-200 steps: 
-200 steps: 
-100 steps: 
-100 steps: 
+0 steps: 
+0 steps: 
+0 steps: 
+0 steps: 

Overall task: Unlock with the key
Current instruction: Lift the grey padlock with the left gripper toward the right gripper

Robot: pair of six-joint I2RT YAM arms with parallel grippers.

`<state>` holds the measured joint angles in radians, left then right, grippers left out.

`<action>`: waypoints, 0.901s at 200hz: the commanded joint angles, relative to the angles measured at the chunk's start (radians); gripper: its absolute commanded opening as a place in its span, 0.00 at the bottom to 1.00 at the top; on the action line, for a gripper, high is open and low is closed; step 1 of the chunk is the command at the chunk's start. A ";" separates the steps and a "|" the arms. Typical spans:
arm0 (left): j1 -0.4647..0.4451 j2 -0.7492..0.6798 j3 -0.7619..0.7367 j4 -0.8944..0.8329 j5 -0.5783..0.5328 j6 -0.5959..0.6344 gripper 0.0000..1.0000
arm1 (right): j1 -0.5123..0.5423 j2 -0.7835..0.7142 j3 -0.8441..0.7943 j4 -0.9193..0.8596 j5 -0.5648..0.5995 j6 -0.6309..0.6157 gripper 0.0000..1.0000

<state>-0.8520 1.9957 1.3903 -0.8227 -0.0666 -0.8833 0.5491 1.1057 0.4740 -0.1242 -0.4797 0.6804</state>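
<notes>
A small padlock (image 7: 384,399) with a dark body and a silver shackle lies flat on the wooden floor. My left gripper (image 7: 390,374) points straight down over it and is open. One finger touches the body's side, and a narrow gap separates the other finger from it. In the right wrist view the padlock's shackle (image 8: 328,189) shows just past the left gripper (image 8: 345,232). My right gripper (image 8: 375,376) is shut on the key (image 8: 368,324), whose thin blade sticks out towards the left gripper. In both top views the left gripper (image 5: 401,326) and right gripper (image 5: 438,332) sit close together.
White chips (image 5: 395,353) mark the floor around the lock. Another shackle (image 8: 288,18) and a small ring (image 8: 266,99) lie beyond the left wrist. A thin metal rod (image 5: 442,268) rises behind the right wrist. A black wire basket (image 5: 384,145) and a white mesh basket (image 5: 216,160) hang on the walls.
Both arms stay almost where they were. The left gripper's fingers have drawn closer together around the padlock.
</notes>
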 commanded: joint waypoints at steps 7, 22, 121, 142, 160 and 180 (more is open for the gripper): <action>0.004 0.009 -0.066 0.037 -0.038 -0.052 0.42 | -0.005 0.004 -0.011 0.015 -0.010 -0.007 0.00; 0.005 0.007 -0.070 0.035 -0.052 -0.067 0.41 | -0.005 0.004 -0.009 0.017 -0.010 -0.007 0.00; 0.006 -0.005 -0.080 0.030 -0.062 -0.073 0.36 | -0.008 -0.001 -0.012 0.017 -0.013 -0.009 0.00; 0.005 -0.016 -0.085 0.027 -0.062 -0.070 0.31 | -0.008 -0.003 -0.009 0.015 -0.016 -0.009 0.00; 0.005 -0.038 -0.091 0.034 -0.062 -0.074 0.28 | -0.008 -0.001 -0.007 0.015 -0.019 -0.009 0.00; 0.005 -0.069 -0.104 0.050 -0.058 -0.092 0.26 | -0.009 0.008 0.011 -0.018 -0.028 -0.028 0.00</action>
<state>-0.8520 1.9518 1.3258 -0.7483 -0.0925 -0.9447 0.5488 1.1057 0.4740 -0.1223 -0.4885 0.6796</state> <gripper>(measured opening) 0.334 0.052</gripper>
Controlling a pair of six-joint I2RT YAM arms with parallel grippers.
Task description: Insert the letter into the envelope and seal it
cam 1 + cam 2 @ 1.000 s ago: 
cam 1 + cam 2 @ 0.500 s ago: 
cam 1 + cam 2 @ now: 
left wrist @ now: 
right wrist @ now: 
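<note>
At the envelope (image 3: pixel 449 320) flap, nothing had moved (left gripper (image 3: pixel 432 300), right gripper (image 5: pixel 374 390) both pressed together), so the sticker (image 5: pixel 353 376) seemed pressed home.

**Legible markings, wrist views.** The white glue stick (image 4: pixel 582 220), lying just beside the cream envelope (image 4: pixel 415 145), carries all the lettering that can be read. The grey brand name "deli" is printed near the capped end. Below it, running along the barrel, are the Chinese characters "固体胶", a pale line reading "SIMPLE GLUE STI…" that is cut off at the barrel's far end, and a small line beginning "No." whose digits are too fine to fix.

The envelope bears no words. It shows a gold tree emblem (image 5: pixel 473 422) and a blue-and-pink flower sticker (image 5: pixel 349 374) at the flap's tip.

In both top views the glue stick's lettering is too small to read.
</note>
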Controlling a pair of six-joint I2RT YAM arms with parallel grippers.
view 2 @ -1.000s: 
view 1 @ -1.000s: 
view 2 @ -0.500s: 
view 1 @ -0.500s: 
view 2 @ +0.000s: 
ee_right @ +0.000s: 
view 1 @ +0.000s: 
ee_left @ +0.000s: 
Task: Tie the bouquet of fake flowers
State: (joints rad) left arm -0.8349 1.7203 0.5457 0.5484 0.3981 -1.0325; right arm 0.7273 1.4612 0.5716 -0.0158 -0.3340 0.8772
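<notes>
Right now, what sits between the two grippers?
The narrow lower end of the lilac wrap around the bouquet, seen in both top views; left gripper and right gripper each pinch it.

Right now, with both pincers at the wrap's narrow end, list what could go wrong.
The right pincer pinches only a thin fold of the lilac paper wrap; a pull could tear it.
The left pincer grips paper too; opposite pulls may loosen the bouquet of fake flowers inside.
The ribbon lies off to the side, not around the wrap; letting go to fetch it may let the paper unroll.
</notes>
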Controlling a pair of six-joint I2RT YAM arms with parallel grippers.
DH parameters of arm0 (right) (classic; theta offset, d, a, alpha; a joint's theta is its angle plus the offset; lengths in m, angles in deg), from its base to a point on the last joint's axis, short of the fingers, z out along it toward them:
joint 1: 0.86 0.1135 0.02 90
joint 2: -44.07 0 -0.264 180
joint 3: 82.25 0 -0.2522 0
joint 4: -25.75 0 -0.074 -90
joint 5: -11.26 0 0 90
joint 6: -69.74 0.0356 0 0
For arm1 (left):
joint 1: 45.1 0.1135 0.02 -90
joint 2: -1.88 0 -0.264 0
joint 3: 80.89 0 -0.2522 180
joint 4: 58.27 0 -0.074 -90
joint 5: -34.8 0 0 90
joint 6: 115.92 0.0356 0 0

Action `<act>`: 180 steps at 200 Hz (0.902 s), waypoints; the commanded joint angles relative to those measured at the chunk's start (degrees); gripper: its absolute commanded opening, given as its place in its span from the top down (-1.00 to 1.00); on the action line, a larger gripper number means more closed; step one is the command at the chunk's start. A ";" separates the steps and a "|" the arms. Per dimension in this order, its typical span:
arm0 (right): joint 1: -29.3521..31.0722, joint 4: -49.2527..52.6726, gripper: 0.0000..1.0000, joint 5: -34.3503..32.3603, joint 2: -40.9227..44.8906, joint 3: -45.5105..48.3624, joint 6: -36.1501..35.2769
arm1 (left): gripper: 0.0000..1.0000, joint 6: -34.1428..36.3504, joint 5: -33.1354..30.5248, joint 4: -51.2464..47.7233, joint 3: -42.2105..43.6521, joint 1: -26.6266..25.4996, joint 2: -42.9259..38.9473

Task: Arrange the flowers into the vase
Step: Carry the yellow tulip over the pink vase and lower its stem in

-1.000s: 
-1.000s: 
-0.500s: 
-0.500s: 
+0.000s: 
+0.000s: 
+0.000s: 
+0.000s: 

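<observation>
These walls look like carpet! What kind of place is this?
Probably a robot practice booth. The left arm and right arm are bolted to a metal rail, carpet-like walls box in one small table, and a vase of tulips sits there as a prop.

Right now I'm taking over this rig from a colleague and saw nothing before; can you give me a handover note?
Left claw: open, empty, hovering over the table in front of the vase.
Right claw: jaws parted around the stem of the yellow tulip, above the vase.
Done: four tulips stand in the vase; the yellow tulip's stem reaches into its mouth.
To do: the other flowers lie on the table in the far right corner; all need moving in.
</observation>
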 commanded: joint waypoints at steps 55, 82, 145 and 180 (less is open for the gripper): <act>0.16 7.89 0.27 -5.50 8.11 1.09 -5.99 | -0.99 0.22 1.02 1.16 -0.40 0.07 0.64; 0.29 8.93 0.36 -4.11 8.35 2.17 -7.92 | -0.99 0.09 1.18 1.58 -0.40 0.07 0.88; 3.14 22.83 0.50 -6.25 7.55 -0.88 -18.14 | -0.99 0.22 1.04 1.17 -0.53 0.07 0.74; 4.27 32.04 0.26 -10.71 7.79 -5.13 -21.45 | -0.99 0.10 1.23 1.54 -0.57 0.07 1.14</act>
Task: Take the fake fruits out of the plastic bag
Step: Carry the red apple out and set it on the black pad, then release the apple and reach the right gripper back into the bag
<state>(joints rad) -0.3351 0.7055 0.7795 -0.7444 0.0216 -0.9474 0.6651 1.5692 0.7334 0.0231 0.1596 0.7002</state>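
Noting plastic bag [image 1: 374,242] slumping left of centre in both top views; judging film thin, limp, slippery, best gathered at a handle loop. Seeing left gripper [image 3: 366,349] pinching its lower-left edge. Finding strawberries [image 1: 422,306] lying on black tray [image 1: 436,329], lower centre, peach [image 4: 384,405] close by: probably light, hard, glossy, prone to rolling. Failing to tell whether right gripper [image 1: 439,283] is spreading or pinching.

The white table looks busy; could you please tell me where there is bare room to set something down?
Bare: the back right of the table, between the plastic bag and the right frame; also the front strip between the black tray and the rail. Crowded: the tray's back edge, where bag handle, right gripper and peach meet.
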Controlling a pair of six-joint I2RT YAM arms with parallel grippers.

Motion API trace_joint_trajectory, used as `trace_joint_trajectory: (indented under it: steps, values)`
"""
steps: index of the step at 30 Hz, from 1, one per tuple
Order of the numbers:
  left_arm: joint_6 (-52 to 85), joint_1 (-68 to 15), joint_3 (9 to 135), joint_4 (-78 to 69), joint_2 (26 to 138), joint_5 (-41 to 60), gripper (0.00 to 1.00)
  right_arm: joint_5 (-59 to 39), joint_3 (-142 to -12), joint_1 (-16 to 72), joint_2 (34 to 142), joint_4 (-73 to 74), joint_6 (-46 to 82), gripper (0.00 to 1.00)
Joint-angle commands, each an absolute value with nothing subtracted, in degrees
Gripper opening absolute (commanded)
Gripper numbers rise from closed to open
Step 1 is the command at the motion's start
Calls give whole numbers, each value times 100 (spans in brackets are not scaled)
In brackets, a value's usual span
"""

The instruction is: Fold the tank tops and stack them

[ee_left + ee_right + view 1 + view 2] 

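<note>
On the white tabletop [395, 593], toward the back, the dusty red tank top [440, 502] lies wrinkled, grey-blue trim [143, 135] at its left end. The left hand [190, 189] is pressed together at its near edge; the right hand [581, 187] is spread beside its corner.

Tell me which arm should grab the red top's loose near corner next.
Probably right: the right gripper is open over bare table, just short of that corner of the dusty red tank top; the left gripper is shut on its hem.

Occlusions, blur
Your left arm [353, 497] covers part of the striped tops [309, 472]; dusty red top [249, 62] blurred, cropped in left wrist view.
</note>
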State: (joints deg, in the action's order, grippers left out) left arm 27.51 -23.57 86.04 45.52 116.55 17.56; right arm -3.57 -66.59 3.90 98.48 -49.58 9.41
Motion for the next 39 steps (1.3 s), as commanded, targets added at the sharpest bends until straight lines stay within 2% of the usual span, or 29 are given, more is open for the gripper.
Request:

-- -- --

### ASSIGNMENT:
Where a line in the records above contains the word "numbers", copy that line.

### ANSWER FOR THE TASK:
Order of the numbers:
Gripper numbers rise from closed to open
Calls give whole numbers, each value times 100 (spans in brackets are not scaled)

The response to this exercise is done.